Regardie's
- September 1987 issue cover, featuring annual Top 100 richest Washingtonians list
- Editor: Brian Kelly, Richard Bradley
- Staff writers: Richard Blow
- Categories: Business
- Frequency: Monthly through February 1991, then bi-monthly
- Total circulation: 50,000 (38,000 unpaid) (1991)
- Founded: 1980
- Final issue: December 1992
- Based in: Washington, D.C.
- Language: English
- ISSN: 0279-5965

= Regardie's =

Business magazine in Washington, D.C.

Regardie's (1980–1992) was a Washington, D.C. business magazine that was published from 1980 through 1992. It was distinguished by its quirky nature, but was also able to boast about breaking a number of significant financial news stories such as a May 1990 story on the Bank of Credit and Commerce International (BCCI) and its U.S. unit, First American Bankshares, Washington, D.C.

==History==
In 1973, William A. Regardie and his wife Renay Nadler used $5,000 to start a real estate research publication called Housing Data Reports. By 1975 they were publishing a New Homes Guide for house listings. In 1979, they started a publication called Real Estate Washington. This was revamped by William Regardie, in partnership with Randy Bartow and Michael A. DeSimone, to become Regardie's: The Business of Washington in 1980.

Popular features in Regardie's included a list of the top 100 richest people in Washington, and the "Capital Offenses" column that ran down scandals of the year.

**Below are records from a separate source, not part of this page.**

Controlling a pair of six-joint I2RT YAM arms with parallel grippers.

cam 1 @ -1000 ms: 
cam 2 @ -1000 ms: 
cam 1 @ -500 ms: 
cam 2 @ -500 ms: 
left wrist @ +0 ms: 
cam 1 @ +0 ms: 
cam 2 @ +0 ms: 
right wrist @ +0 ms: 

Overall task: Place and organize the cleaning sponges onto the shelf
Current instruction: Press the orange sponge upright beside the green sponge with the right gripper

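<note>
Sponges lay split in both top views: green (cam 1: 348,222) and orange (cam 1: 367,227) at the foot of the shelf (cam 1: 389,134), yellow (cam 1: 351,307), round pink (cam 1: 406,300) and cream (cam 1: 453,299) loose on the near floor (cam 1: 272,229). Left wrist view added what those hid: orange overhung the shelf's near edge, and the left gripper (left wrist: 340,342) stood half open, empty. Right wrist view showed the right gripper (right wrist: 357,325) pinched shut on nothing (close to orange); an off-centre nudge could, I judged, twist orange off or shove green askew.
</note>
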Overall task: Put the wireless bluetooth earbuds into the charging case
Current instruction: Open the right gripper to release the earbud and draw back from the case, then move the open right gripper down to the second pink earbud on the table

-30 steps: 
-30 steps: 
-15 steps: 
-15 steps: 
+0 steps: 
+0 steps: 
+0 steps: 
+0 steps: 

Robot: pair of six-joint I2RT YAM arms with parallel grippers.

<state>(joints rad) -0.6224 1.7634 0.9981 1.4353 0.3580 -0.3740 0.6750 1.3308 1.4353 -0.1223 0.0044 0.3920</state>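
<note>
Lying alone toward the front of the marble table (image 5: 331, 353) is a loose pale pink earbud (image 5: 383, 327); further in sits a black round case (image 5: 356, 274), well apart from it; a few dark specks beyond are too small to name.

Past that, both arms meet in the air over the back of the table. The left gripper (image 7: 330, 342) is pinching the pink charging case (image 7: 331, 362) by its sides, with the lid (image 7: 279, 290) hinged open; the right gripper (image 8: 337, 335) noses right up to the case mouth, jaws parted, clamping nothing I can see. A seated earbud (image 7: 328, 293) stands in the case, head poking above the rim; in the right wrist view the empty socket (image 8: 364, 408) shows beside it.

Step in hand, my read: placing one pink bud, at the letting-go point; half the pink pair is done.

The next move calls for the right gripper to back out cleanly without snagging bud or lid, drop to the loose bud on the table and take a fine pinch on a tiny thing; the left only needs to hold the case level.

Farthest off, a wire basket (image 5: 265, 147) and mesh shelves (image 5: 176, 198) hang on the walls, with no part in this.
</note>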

The magazine's revenue was largely dependent on advertising. At its height, issues often reached 300 pages. By 1991, it was publishing 50,000 copies of each issue, but 38,000 were being distributed for free, and had been reduced to about 100 pages. A drop in advertising revenue also caused the magazine to move from monthly publication to bi-monthly in February 1991. By end-of-year 1991, William Regardie requested free subscribers to pay, remarking in his trademark irreverent fashion, "If you want to keep Regardie's in business, either subscribe to Regardie's today, or I'm going to mothball this sucker." The plea was unsuccessful, however, and Regardie announced he was shutting down the magazine in December 1992.

==People==
Brian Kelly, who would become editor of U.S. News & World Report in 2007, was editor of the magazine from 1985 to 1992.

Richard Bradley, then known as Richard Blow, worked at the magazine in the 1980s, and served as editor-in-chief for the 1994-1995 editions of Regardie.

==Resurrections==
William Regardie briefly resurrected the magazine in a black-and-white format, again published on a bi-monthly basis, edited by Richard Blow, in 1994. It shut down in 1995.

In September 1999, after selling their other publications, Regardie and Nadler started Regardie's Power, which lasted for 18 months, ending with its March/April 2001 issue.